What is expected:
Look through the data below for the string "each", and copy every line where it turns up.

Dataset section:
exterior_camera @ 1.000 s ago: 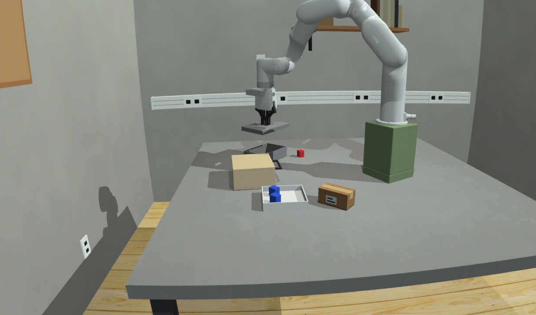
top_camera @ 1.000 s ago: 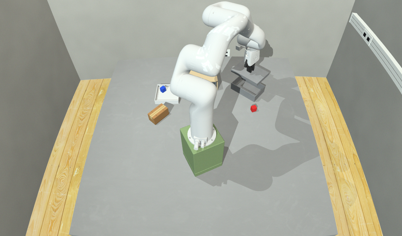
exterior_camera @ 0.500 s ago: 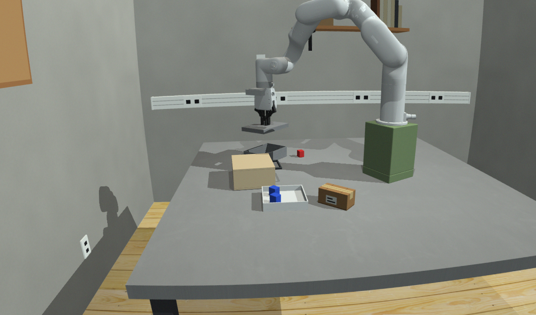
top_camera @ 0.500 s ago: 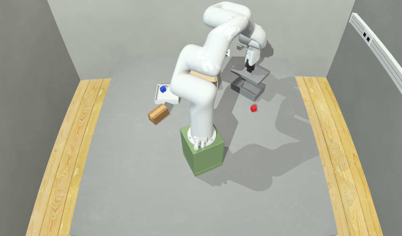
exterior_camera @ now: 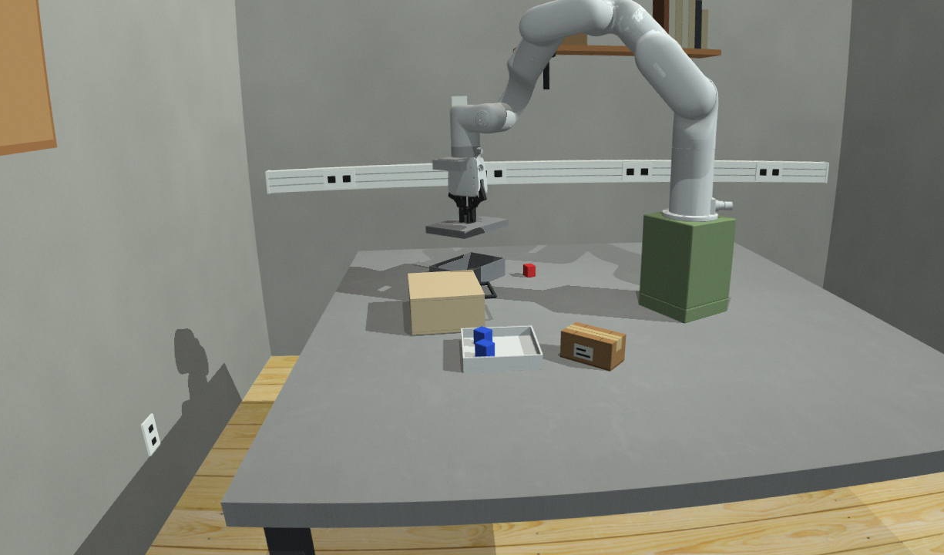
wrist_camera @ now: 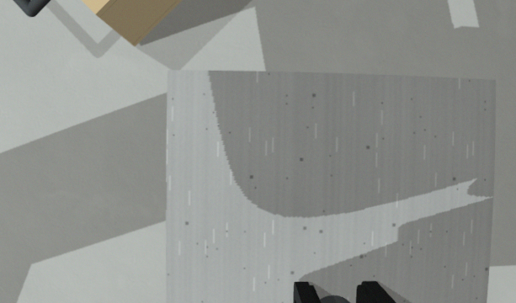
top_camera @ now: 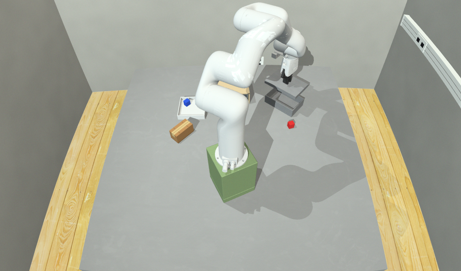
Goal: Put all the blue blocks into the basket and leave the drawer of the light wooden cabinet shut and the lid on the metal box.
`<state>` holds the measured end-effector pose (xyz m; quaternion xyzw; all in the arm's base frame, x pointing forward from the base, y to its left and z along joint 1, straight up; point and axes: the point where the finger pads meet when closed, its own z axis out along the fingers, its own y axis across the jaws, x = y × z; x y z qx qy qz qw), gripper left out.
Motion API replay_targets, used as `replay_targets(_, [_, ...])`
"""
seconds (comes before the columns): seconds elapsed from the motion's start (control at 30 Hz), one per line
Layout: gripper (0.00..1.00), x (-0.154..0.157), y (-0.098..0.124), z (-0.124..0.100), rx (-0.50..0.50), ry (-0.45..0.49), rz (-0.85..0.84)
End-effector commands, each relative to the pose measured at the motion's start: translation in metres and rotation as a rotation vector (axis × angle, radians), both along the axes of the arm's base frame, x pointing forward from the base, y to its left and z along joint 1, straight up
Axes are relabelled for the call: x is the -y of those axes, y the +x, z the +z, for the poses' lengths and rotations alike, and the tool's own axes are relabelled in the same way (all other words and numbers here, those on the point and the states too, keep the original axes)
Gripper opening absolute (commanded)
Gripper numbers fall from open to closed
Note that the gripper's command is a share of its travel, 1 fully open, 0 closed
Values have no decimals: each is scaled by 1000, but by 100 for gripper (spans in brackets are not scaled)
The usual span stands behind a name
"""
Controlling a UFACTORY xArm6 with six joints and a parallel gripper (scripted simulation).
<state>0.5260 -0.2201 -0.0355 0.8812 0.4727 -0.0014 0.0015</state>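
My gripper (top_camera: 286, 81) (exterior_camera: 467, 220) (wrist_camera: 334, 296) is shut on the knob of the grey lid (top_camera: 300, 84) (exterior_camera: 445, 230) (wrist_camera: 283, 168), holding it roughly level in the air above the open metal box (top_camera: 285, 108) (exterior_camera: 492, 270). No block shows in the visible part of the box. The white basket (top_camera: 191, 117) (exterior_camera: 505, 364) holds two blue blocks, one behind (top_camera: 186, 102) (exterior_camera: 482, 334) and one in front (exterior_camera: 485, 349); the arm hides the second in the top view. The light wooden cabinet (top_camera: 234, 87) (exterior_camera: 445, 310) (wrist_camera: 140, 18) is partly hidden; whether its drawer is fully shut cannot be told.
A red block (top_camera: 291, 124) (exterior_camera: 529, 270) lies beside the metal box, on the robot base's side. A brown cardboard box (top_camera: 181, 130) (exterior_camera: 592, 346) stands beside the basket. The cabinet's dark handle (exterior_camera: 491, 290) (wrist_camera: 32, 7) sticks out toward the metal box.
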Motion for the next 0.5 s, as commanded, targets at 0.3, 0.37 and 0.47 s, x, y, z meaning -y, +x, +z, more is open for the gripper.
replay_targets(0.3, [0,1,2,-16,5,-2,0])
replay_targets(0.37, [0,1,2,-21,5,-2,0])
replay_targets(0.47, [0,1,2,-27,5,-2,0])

Exercise output:
End-effector commands, each relative to the pose measured at the motion's start: translation in metres and rotation as a rotation vector (axis × angle, radians), both along the axes of the arm's base frame, x pointing forward from the base, y to its left and z along joint 1, straight up
Values have no decimals: each is scaled by 1000, but by 100 for gripper (spans in brackets are not scaled)

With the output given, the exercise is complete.